Return only the count of lines in the listing below where the word "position" appears.

------------

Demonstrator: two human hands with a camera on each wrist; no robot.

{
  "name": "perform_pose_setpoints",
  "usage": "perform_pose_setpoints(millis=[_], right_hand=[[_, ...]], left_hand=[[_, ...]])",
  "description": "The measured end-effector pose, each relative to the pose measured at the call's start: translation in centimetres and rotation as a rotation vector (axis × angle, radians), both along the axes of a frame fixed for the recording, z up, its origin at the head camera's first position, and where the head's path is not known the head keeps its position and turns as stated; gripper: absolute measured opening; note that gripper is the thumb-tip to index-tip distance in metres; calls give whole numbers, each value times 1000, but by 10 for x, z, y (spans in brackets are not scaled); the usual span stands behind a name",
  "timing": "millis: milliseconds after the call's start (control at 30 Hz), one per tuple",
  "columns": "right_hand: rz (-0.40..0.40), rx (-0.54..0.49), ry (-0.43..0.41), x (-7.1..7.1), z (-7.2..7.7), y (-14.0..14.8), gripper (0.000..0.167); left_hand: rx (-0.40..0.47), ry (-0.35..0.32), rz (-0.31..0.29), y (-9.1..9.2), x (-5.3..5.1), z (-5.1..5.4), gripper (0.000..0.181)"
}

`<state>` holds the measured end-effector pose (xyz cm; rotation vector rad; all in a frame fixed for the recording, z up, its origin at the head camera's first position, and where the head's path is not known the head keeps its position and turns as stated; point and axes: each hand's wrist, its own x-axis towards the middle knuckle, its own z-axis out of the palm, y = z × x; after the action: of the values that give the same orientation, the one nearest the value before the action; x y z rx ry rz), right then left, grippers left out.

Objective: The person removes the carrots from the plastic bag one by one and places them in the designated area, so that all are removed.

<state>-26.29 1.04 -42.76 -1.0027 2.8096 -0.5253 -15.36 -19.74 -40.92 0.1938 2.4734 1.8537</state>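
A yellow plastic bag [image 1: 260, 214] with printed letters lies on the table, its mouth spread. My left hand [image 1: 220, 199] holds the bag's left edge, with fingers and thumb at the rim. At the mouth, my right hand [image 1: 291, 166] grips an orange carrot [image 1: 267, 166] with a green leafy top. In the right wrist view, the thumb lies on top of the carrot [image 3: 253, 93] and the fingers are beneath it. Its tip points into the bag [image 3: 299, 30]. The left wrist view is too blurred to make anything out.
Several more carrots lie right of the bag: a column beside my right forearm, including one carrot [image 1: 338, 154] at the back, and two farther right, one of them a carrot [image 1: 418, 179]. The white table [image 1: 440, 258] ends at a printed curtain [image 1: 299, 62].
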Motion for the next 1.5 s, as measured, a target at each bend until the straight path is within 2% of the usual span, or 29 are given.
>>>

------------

Solution below: 2